В 20-е годы он естественно держится вне политики, (называет себя не эмигрантом, а дачником) и вместо политических выступлений против Советской власти он пишет памфлеты против высших эмигрантских кругов. Эмигрантам нужна была другая поэзия и другие поэты. Игорь-Северянин по-прежнему много писал, довольно интенсивно переводил эстонских поэтов: в 1919-1923 гг. выходят 9 новых книг, в том числе "Соловей". С 1921 года поэт гастролирует и за пределами Эстонии: 1922год - Берлин, 1923 - Финляндия, 1924 - Германия, Латвия, Чехия... В 1922-1925 годах Северянин пишет в довольно редком жанре - автобиографические романы в стихах: "Падучая стремнина", "Роса оранжевого часа" и "Колокола собора чувств"!.

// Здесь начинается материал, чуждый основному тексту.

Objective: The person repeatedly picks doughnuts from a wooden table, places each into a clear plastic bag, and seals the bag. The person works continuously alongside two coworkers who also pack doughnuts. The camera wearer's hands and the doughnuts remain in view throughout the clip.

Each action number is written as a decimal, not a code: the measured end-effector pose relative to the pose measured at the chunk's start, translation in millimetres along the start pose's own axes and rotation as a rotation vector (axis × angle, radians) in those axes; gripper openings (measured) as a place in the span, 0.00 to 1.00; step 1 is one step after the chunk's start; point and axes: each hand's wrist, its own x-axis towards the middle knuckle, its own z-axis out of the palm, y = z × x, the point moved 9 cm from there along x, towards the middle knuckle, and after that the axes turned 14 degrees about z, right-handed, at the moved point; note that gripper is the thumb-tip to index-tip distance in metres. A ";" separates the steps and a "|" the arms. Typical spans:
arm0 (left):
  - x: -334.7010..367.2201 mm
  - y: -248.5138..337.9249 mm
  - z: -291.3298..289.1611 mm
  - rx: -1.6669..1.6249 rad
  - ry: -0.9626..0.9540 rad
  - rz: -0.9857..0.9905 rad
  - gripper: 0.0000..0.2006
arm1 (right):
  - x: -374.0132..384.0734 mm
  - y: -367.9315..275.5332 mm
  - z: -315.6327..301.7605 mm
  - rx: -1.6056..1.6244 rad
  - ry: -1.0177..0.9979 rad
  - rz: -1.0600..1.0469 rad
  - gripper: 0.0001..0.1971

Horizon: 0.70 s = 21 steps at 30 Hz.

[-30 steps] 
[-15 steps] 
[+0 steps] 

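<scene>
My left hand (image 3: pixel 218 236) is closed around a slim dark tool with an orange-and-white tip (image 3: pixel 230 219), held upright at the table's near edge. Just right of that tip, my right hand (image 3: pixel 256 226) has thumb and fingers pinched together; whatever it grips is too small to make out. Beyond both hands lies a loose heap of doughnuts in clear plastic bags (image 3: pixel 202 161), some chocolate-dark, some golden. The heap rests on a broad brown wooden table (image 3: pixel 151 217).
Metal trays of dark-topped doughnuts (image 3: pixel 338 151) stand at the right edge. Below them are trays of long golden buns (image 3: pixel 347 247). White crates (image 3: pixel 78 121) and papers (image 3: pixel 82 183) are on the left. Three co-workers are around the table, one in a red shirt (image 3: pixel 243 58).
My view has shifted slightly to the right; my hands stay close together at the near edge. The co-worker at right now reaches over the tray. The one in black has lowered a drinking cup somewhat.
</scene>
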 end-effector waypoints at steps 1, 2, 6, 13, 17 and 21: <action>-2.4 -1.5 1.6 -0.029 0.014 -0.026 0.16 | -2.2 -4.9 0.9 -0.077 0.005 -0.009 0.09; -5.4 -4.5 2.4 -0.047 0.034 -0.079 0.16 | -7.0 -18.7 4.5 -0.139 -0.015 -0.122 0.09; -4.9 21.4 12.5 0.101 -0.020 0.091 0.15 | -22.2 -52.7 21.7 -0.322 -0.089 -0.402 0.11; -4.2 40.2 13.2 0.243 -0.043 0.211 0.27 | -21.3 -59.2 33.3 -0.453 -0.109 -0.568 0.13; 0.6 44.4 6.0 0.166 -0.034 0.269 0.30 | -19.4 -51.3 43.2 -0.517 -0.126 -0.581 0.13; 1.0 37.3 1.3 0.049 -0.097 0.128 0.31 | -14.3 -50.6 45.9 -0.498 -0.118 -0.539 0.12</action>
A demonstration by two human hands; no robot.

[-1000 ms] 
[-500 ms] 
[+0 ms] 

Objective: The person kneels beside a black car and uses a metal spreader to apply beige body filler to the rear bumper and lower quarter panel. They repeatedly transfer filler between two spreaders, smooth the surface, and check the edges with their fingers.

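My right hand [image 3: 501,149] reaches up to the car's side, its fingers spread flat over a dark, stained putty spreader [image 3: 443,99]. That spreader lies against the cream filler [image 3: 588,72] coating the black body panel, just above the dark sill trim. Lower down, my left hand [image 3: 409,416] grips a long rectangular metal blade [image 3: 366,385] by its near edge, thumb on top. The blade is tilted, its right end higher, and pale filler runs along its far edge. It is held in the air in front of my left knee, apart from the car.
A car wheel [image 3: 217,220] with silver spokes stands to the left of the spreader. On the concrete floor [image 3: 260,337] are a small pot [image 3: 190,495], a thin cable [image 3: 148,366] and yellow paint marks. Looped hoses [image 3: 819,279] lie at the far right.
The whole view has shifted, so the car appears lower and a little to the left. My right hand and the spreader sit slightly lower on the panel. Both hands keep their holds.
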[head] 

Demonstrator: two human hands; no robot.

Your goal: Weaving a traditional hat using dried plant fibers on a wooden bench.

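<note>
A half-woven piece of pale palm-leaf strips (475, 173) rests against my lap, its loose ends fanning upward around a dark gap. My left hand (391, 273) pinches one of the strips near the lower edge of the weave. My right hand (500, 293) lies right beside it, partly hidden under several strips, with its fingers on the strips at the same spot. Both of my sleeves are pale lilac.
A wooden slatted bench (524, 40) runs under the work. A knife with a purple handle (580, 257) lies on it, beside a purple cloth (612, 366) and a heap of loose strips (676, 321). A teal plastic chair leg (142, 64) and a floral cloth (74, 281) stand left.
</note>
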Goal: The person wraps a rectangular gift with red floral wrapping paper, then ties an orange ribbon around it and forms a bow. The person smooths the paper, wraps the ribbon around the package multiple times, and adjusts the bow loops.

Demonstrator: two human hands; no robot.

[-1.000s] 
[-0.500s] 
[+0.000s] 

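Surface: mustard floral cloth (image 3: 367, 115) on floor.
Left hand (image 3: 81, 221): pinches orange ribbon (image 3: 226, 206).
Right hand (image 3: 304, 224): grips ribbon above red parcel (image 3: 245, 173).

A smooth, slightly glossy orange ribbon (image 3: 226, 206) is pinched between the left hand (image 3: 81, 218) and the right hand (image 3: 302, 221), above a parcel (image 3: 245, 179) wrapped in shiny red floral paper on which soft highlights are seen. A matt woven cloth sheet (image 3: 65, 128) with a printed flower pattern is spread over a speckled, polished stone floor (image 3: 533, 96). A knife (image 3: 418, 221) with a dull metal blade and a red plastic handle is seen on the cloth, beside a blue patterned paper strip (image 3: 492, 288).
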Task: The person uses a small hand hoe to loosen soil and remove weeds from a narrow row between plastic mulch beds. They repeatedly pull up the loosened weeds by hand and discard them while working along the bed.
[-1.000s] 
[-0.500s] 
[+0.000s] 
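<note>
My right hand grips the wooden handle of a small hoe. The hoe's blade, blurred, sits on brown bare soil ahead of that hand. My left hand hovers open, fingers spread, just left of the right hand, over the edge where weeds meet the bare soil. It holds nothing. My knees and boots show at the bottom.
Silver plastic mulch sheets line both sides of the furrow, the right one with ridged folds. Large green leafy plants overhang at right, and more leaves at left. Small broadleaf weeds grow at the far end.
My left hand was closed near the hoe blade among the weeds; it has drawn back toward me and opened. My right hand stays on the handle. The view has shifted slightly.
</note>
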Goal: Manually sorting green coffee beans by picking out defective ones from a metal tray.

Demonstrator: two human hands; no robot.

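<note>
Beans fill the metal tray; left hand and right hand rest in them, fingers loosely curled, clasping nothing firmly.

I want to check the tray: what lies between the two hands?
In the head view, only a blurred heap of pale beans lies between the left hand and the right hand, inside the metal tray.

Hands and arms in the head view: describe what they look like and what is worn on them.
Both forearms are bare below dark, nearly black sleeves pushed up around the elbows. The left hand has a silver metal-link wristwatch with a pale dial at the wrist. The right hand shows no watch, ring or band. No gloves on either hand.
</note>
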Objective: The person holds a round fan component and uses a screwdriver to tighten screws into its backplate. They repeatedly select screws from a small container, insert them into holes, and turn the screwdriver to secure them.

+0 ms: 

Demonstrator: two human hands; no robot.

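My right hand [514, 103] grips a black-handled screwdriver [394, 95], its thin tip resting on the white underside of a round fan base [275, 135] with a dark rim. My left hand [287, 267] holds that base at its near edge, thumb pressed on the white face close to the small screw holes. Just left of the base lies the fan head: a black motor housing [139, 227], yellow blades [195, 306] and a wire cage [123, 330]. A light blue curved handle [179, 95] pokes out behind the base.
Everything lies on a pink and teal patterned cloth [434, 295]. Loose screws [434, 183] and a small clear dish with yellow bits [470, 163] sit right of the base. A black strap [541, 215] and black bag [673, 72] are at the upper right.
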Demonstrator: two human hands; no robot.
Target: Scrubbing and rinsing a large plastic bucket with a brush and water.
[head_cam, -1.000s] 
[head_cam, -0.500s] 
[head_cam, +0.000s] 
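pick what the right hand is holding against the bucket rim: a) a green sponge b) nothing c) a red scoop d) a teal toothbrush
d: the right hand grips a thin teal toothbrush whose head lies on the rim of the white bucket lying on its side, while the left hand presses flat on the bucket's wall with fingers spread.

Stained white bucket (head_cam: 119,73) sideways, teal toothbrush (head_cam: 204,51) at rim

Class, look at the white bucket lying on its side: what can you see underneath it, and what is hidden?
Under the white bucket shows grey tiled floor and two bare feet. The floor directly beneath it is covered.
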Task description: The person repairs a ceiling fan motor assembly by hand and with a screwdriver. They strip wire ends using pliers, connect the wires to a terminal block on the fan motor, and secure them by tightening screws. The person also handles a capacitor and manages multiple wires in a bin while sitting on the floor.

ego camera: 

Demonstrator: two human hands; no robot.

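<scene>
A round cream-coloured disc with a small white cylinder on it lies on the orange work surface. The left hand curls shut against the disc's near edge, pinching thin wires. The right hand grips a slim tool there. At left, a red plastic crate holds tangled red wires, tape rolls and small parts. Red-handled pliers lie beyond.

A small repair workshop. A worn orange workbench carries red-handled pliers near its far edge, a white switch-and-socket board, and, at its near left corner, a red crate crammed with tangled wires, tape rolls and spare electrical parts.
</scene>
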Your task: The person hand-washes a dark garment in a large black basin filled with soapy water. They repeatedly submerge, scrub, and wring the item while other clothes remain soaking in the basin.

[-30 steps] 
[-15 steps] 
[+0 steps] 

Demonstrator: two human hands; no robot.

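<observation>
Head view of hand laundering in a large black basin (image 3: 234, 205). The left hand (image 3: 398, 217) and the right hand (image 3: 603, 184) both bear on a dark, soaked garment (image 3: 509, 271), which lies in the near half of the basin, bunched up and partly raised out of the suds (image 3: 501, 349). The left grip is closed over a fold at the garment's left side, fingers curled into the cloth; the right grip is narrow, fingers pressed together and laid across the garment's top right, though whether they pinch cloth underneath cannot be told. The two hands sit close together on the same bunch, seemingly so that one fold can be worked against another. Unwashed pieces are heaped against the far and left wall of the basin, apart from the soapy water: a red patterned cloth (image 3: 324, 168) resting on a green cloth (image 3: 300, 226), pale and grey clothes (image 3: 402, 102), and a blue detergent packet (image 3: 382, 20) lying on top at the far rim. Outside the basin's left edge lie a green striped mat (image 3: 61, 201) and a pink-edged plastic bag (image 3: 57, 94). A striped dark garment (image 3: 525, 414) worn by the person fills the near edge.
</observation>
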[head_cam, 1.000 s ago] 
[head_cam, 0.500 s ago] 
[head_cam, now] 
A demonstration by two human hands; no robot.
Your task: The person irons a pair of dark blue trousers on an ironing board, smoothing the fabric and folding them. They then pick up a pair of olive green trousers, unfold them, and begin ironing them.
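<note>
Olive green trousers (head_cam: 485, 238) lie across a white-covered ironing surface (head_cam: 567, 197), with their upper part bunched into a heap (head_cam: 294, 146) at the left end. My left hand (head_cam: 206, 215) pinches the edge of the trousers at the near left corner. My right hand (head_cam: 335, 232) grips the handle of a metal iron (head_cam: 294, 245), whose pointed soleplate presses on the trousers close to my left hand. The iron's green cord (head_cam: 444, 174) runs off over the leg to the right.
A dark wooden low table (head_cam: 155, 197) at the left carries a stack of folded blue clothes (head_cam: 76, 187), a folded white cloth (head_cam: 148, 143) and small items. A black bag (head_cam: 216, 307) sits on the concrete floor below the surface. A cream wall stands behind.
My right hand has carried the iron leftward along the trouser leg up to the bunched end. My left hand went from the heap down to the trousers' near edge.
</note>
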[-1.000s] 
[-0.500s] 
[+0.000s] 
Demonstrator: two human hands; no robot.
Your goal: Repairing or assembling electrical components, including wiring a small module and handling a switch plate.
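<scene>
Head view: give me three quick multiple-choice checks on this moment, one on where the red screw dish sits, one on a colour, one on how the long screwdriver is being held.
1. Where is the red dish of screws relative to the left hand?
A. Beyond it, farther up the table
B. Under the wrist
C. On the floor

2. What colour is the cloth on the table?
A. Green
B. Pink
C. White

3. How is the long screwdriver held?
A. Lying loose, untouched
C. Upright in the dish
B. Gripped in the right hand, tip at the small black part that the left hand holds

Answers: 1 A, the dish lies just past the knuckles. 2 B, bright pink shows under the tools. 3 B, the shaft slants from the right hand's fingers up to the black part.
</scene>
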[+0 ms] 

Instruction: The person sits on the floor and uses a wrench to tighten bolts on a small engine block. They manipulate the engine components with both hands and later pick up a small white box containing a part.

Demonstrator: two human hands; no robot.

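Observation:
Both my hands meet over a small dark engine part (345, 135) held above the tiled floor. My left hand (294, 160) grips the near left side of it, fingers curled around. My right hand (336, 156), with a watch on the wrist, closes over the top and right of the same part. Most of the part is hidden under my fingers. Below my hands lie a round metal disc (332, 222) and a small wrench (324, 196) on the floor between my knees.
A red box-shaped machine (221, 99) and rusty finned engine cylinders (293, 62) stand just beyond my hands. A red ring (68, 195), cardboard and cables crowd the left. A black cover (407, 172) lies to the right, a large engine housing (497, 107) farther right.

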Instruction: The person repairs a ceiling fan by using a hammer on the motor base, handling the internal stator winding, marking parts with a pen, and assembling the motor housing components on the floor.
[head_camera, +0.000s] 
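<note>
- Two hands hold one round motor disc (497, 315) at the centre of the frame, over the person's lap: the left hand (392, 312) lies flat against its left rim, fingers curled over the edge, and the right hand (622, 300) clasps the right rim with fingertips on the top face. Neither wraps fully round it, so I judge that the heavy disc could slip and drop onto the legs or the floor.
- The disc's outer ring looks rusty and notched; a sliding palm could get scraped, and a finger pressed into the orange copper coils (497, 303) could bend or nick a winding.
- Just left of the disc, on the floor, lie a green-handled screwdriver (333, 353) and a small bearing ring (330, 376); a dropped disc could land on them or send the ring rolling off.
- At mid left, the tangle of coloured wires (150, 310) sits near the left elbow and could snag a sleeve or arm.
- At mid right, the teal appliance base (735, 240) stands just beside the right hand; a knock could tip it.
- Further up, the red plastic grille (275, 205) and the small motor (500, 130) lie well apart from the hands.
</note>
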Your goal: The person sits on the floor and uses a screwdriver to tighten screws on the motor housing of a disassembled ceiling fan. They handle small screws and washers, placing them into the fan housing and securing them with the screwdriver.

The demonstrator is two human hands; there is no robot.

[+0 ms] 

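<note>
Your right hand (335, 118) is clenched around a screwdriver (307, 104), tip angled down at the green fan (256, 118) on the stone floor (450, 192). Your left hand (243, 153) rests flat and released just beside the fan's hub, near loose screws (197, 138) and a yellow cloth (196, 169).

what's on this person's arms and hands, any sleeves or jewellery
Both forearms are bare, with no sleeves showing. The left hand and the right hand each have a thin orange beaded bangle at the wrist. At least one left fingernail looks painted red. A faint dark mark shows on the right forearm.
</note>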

Большую часть времени Северянин проводит в Тойла, за рыбной ловлей. Жизнь его проходит более чем скромно - в повседневной жизни он довольствовался немногим. С 1925 по 1930 год не вышло ни одного сборника стихотворений.
Зато в 1931 году вышел новый (без сомнения выдающийся) сборник стихов "Классические розы", обобщающий опыт 1922-1930 гг. В 1930-1934 годах состоялось несколько гастролей по Европе, имевшие шумный успех, но издателей для книг найти не удавалось. Небольшой сборник стихов "Адриатика" (1932 г.) Северянин издал за свой счет и сам же пытался распостранять его. Особенно ухудшилось материальное положение к 1936 году, когда к тому же он разорвал отношения с Фелиссой Круут и сошелся с В.Б. Коренди:
Стала жизнь совсем на смерть похожа: Все тщета, все тусклость, все обман. Я спускаюсь к лодке, зябко ёжась, Чтобы кануть вместе с ней в туман...
"В туманныйдень"
А в 1940 поэт признается, что "издателей на настоящие стихи теперь нет. Нет на них и читателя. Я пишу стихи, не записывая их, и почти всегда забываю".
Поэт умер 20 декабря 1941 г. в оккупированном немцами Таллинне и был похоронен там на Александро-Невском кладбище. На памятнике помещены его строки:
Как хороши, как свежи будут розы, Моей страной мне брошенные в гроб!